**Problem to work on**
Keep only the lines from the top of the listing through the one with "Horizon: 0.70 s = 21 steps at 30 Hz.", and reproduce them unaltered.

- - - - -

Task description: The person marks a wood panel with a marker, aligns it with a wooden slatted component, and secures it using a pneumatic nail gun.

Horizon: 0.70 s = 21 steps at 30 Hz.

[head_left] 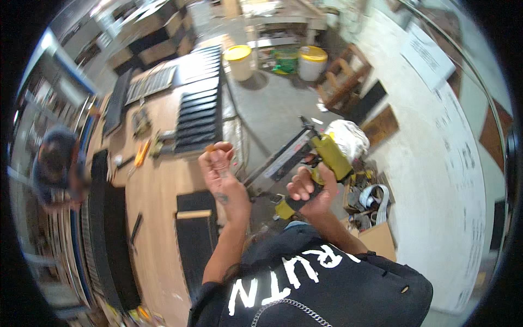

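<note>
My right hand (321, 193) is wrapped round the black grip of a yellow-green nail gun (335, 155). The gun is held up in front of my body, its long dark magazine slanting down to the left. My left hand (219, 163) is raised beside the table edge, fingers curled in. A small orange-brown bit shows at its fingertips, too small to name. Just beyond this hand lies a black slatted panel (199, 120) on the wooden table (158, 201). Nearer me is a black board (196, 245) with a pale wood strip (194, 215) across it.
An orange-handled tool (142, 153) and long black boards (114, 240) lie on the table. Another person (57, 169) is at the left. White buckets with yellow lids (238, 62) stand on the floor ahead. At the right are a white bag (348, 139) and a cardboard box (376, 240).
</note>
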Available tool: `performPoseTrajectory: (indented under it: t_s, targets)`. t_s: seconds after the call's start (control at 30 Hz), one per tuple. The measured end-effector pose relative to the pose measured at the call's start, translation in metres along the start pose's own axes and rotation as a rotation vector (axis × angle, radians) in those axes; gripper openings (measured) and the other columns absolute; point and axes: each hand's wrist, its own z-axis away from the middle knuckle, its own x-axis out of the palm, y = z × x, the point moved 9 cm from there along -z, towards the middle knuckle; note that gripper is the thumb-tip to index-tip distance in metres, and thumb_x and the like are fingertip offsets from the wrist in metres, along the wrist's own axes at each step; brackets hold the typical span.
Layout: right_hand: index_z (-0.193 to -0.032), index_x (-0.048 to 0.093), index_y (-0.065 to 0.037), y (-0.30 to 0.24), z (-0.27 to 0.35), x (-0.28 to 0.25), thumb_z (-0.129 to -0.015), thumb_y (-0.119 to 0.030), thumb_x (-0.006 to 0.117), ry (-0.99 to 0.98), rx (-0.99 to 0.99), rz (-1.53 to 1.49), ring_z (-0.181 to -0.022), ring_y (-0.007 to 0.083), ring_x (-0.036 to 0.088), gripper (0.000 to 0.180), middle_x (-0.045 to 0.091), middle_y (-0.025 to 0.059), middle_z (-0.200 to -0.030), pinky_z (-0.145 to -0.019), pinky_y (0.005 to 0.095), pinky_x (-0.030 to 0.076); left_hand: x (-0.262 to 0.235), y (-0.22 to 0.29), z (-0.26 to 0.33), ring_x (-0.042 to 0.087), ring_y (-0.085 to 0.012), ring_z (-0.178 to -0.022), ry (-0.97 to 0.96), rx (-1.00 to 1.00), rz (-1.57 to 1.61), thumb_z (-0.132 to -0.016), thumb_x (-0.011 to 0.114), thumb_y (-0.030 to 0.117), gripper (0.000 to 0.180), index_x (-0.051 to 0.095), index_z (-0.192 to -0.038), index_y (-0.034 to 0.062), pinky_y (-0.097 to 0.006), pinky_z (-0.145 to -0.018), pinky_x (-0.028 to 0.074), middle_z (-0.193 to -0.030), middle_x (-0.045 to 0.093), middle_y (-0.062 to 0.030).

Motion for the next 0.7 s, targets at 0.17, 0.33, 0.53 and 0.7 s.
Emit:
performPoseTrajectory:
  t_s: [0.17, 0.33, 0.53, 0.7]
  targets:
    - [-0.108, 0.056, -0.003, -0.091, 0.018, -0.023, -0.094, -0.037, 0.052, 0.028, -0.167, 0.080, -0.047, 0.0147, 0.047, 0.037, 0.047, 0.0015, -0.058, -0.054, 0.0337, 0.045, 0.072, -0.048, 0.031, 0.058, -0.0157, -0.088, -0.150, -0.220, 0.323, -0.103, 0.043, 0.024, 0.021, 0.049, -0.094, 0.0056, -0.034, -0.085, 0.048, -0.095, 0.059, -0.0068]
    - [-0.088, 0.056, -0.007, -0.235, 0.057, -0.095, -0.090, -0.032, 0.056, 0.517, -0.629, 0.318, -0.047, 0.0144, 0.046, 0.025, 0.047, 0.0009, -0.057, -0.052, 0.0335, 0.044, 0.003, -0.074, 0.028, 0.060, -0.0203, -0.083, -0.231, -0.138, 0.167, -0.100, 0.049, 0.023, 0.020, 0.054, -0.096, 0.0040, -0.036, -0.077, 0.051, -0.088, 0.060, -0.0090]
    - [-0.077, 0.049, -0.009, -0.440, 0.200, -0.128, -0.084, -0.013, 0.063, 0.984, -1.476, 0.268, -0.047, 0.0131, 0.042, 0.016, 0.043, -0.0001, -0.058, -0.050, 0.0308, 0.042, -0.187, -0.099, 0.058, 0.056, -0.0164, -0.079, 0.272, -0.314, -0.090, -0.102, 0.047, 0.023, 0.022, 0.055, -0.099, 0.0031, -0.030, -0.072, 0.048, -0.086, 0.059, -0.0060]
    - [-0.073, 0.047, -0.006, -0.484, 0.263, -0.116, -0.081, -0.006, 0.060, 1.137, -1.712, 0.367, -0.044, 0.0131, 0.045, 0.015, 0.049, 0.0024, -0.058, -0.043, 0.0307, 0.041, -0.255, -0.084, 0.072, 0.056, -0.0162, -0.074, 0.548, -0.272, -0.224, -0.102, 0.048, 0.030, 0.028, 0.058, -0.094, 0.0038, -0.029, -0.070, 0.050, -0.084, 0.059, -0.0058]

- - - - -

**Response for this exercise**
Task description: The person marks a wood panel with a marker, aligns it with a wooden slatted component, and secures it using a pneumatic nail gun.

Horizon: 0.70 s = 21 steps at 30 Hz.

Nothing more belongs to this exercise.